I need the number of lines in the listing below that contain "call", and only that number.

Source material >>
★ ★ ★ ★ ★
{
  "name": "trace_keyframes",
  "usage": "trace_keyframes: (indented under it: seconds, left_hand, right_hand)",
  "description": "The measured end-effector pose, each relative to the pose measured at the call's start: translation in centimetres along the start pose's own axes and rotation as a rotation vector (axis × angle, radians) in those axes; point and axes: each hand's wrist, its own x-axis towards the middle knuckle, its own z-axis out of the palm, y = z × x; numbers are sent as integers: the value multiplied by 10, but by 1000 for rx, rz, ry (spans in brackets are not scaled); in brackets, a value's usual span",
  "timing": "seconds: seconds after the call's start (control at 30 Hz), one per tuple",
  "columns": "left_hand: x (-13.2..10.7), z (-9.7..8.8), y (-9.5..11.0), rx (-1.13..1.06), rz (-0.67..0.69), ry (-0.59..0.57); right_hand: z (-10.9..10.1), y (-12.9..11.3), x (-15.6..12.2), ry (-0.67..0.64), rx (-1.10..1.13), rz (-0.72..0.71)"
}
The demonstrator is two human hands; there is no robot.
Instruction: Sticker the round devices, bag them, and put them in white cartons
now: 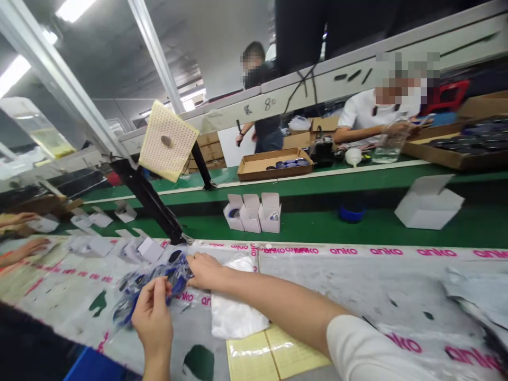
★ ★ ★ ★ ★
Output for this exercise >> 2